There is a lot of evidence to suggest that the take-up of OERs by instructors is still minimal. Diane Salter of Kwantlen Polytechnic University led a discussion on how best to get faculty to incorporate OERs into their teaching. Many of the suggestions made will be familiar to anyone concerned with change management in higher education: there was the discussion of the need for the move to be both top-down and bottom up; I argued the importance of these kinds of decision being made at a program level; faculty development and workshops are essential.

However, Keith Hampson raised a much more important barrier and that is how university faculty see themselves. They don’t see themselves as ‘just’ teachers, but creators and disseminators of new or original knowledge. Therefore their teaching needs to have their own stamp on it, which makes them reluctant to openly incorporate or ‘copy’ other people’s work. We can argue that this is absurd – we all stand on the shoulders of giants – but it’s the self-perception that’s important, and for research professors, there is a grain of truth in the argument. It makes sense for them to focus their teaching on their own research. But then how many Richard Feynmans are there out there? The problem is that OERs can easily be associated with ‘packaged’, reproductive knowledge, and not original work, changing faculty from ‘artists’ to ‘artisans’.

One practical step that could increase greater adoption of OERs would be some open course design templates into which OERs could be dropped, with examples, and places for instructors to add their own resources.

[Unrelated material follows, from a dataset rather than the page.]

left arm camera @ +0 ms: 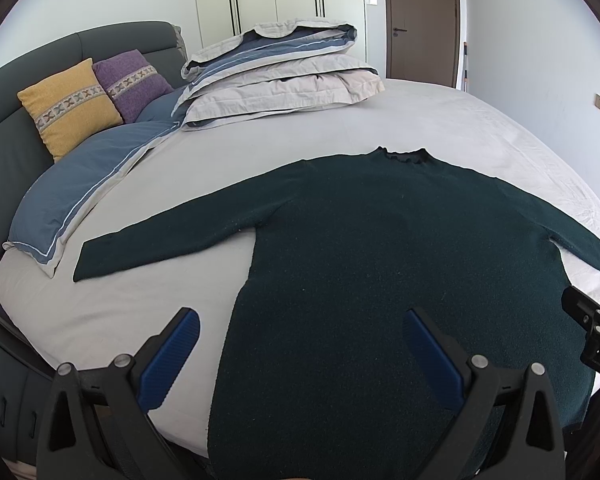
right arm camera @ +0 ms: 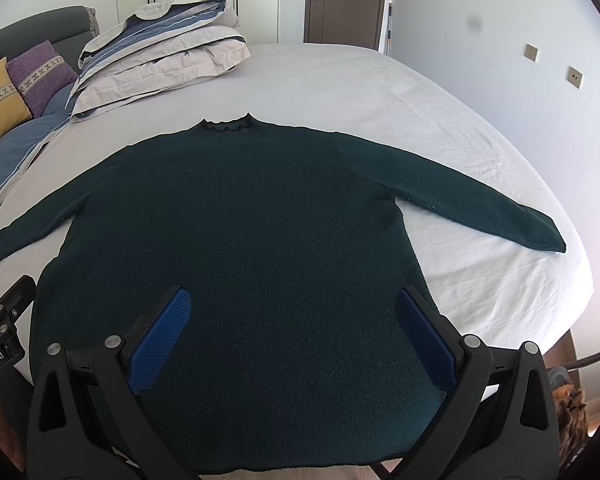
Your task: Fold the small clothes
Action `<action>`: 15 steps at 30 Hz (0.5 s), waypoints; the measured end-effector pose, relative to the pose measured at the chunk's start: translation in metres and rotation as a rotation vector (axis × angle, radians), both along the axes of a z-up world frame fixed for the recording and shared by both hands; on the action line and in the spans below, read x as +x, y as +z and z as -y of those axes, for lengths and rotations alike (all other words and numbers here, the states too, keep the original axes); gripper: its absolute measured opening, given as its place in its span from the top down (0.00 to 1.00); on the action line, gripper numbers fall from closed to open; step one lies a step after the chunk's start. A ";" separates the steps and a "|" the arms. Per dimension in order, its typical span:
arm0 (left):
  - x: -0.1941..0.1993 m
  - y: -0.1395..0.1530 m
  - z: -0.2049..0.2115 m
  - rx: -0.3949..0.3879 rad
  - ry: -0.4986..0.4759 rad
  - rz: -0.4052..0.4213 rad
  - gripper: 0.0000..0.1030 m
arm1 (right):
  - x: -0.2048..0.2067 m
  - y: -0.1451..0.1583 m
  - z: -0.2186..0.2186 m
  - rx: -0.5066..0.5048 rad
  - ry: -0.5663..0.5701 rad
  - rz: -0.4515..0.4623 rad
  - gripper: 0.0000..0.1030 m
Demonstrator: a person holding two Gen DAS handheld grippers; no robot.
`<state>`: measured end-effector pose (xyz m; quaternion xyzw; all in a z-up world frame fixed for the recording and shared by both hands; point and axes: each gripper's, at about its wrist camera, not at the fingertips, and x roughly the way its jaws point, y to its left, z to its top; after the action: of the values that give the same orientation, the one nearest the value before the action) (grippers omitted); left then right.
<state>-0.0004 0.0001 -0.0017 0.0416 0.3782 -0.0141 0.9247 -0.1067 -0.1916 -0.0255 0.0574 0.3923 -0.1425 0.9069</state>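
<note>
A dark green long-sleeved sweater [left arm camera: 380,240] lies flat on the bed, collar away from me, both sleeves spread out sideways; it also shows in the right wrist view [right arm camera: 240,220]. My left gripper [left arm camera: 302,320] is open and empty above the sweater's lower left edge. My right gripper [right arm camera: 294,298] is open and empty above the sweater's lower right part. The sweater's hem lies at the bed's near edge, partly hidden by the gripper bodies.
The bed has a pale grey sheet [right arm camera: 380,92]. A folded duvet [left arm camera: 280,76] lies at the far side. Yellow [left arm camera: 70,108] and purple [left arm camera: 134,80] cushions and a blue pillow [left arm camera: 84,192] lie by the headboard at left. The bed's right edge [right arm camera: 580,280] drops off.
</note>
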 end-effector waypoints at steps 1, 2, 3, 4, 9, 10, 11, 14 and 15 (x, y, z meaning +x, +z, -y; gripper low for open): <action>0.000 0.000 0.000 -0.001 0.000 0.000 0.00 | 0.000 0.000 0.000 0.000 -0.001 -0.001 0.00; 0.000 0.000 0.000 -0.001 0.000 -0.001 0.00 | 0.000 -0.001 0.001 0.001 0.000 -0.001 0.00; 0.000 0.001 0.001 -0.001 0.000 -0.001 0.00 | 0.000 -0.002 0.001 0.001 0.000 -0.001 0.00; 0.000 0.001 0.001 -0.001 -0.001 -0.001 0.00 | 0.000 -0.001 0.001 0.000 -0.001 -0.001 0.00; 0.000 0.001 0.002 -0.001 0.000 -0.002 0.00 | 0.000 -0.011 -0.003 -0.002 0.002 -0.003 0.00; 0.000 0.001 0.002 -0.001 0.000 -0.002 0.00 | 0.001 -0.011 -0.003 -0.002 0.002 -0.003 0.00; 0.001 0.001 0.002 -0.001 0.000 -0.002 0.00 | 0.001 -0.011 -0.003 -0.003 0.001 -0.003 0.00; 0.001 0.001 0.002 -0.001 0.000 -0.002 0.00 | 0.001 -0.011 -0.003 -0.001 0.001 -0.004 0.00; 0.001 0.001 0.002 -0.001 -0.001 -0.003 0.00 | 0.001 -0.011 -0.003 -0.002 0.001 -0.005 0.00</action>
<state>0.0002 -0.0015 -0.0009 0.0411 0.3794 -0.0147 0.9242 -0.1058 -0.1883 -0.0368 0.0562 0.3944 -0.1426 0.9061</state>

These design templates could range from more didactic teaching somewhat similar to an open LMS (some of which exist already), to more open or more flexible designs where students find, analyse and apply open resources within an overall teaching framework. I would hope such templates would include spaces for student activity, and multimedia resources. This would take something like CoursePacker to the next level.

The problem remains though that even when faculty adopt OERs, they are often inside a closed teaching environment, such as an LMS. What the OERu is doing is opening up this whole process so that students can openly access whole programs and receive full qualifications from the participating institutions. In fact, the OERu was launched yesterday at Thompson Rivers University, in Kamloops, British Columbia (more on this in another post).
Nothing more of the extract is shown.